Plus qu’une simple question d’indemnisation, c’est l’image du pavillon national qui est ici en jeu. Une compagnie aérienne est une vitrine pour son pays. Le mépris affiché envers ces centaines de voyageurs, abandonnés à Madrid sans le moindre égout, est une tache qui ternit durablement la réputation d’Air Algérie.
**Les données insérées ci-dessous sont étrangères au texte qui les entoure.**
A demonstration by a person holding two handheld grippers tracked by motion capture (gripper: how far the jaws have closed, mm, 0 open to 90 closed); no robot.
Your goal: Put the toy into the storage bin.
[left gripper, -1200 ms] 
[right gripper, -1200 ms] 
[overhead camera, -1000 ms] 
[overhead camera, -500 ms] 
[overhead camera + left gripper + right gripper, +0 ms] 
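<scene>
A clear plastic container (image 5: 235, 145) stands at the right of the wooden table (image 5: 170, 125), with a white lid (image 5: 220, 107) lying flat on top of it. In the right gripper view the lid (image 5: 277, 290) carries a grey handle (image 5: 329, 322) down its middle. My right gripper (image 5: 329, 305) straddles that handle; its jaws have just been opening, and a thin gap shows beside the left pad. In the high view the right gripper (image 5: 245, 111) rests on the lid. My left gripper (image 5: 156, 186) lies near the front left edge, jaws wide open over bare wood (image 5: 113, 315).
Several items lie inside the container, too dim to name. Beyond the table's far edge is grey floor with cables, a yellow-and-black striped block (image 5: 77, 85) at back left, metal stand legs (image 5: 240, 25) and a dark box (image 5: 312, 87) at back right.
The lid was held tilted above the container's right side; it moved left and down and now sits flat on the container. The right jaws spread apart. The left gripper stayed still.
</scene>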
Il est urgent qu’une enquête interne soit ouverte, que les responsables de cette négligence soient sanctionnés, et que la compagnie repense intégralement son protocole de gestion de crise pour éviter qu’un tel scénario ne se reproduise.
Les voyageurs algériens ne sont pas des citoyens de seconde zone ; ils méritent, comme n’importe quel passager dans le monde, d’être traités avec dignité et respect, quelles que soient les circonstances. Le silence de la direction d’Air Algérie sur cet événement, jusqu’à présent, ne fait qu’accentuer le sentiment d’injustice ressenti par les victimes de ce vol AH 2700. L’heure n’est plus aux excuses vagues, mais aux comptes à rendre.